Her legs stopped swinging. It was strange, to be this far from her while at a piano. Maybe it was the night before- all the nights before. She'd never been more than a few feet away but here, in a half lit theater, she was across a cavern.
"Play me a song?" she asked, breathy and low.
Eric turned to the keys. "What song?" he whispered, and heard the sound of footsteps coming down the steps. He kept his hands at the ready while his entire body listened, waited, for her.
A trace of a touch on his neck. She was so close, right at his back. "You pick. One song."
Her warmth seeped through the slip of space and into Erik's back. After last night, this was a good day for coming full circle, for rebooting. With her tracing his edges, skimming over his shoulders and up to his jaw, Erik's hands pressed gently into the opening bars. He'd come to associate her with this piece, and nothing could be more fitting. It was fulfilling- simple, satisfyingly complete in every way.
Her first request.
Touch, at his neck again. Symphonic rhyme and cascading resolutions. Her fingertips traced downwards as he entered the second part of the song; dipped along his his collar. It had been years since he'd last missed a note in this piece, but Erik's hands juddered over a waterfall of notes as Christine tilted his head back and smoothed her hands over his throat, his chest.
"Christine." Her wrists were small, stilling as he held them in place under his palm. Erik turned his face to the soft warmth of her arm and breathed. What a picture they must make, he imagined, his too-thin self framed by her. In her.
A jolt up his spine. It had been abstract, this thought. Until last night he'd been content to bask in her voice and enthusiasm. Until last night he'd barely touched her. Couldn't. Complication.
Desecration.
Erik raised a hand, abandoning the pretense of the piano, and reached up Christine's arm until he cupped her shoulder. The knob of bone turned as she held him more tightly, slipping a hand from under his to trace his throat again, upwards to his jaw.
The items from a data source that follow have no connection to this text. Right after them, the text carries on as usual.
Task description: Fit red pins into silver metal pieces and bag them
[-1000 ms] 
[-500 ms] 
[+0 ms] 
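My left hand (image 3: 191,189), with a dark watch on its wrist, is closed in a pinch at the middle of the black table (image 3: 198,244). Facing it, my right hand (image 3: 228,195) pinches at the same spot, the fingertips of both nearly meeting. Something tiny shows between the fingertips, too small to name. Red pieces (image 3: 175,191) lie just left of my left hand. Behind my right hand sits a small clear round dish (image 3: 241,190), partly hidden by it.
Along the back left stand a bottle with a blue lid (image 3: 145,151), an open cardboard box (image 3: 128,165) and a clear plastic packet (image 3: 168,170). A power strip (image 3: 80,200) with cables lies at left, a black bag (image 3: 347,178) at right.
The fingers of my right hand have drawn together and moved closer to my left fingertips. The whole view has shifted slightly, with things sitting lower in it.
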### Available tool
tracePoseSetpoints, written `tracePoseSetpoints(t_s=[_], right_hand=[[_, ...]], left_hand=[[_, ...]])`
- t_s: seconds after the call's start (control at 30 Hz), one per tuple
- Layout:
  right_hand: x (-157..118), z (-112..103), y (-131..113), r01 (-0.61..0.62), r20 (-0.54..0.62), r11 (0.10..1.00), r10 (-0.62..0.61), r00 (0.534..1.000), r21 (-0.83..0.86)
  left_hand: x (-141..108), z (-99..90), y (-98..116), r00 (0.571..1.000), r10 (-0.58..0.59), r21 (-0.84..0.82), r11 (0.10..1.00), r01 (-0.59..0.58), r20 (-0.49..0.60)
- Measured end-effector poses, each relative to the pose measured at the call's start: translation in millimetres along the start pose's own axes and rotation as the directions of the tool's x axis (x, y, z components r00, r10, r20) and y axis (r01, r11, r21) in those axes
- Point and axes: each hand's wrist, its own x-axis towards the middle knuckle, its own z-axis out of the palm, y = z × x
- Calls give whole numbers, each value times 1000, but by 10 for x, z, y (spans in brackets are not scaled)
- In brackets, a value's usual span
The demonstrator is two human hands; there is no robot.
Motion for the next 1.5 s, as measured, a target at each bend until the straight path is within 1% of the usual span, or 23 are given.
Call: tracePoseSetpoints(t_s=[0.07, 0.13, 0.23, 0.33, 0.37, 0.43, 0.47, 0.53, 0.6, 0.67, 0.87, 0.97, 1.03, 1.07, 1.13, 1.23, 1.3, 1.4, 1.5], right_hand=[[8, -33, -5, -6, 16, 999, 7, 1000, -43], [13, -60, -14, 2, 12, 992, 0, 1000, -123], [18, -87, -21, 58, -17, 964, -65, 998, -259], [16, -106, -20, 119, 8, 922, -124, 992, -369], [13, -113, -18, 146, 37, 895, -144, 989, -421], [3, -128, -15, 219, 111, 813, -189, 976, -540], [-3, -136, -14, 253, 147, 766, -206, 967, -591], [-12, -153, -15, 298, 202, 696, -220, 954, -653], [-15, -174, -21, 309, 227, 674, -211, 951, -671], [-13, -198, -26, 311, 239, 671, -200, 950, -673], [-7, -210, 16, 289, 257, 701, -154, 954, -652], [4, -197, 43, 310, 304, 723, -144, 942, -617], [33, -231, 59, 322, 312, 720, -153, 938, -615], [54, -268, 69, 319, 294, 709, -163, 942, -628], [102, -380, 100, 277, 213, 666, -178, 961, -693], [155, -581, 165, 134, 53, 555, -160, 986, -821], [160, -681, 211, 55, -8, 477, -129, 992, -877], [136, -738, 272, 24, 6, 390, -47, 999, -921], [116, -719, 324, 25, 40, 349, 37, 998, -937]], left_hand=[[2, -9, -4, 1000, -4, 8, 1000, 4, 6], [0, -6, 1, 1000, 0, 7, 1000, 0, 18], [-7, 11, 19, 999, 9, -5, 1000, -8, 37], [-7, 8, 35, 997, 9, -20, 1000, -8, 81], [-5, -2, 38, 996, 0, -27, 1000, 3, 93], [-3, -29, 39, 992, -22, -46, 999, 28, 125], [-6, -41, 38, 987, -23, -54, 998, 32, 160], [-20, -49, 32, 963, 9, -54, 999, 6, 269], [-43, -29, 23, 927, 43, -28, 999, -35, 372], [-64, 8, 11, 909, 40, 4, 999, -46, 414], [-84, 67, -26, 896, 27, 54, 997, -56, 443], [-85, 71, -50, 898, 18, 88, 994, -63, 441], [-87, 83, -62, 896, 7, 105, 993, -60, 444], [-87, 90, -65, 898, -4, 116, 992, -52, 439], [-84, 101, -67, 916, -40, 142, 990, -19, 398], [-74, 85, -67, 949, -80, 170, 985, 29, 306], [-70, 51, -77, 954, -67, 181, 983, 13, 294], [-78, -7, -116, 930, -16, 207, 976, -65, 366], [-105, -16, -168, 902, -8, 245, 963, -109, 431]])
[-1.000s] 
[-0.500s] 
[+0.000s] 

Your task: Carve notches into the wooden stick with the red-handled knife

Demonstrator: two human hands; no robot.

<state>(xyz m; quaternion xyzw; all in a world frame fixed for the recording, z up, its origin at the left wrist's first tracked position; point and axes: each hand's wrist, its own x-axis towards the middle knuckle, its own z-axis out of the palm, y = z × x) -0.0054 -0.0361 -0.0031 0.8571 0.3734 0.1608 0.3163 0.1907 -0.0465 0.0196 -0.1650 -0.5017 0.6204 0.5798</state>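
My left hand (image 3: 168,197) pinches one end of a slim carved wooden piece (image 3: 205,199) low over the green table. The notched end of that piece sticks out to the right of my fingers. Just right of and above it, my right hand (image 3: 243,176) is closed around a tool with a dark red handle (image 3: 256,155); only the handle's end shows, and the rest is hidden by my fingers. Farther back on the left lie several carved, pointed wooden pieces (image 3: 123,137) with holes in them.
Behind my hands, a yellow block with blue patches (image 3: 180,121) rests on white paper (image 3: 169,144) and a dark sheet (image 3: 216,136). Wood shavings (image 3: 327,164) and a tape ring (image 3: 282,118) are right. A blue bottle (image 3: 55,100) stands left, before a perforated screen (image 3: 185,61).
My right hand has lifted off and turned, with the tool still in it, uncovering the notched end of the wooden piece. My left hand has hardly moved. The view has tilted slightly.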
A trickle of fear passed through him, The mask. Erik swallowed roughly under her touch and gently stopped her at his jawline, kissing the pads of her fingers. "Not that. Let it be."
She paused. It was possible that was a deal breaker. It had been before. "Okay." Her fingertips skimmed the edge of his face, careful of the mask itself. Breath on his ear hazed his vision.
"Erik, please."
It was the please. Once he'd turned himself around she'd wasted no time getting close, and he'd wasted no time helping. Unfortunately, piano benches were awkward at best, and Christine's knee would be rubbed raw before long. In an act of sublime miscalculation, Erik hitched his pleasant lapful higher to shift the weight off Christine's knee.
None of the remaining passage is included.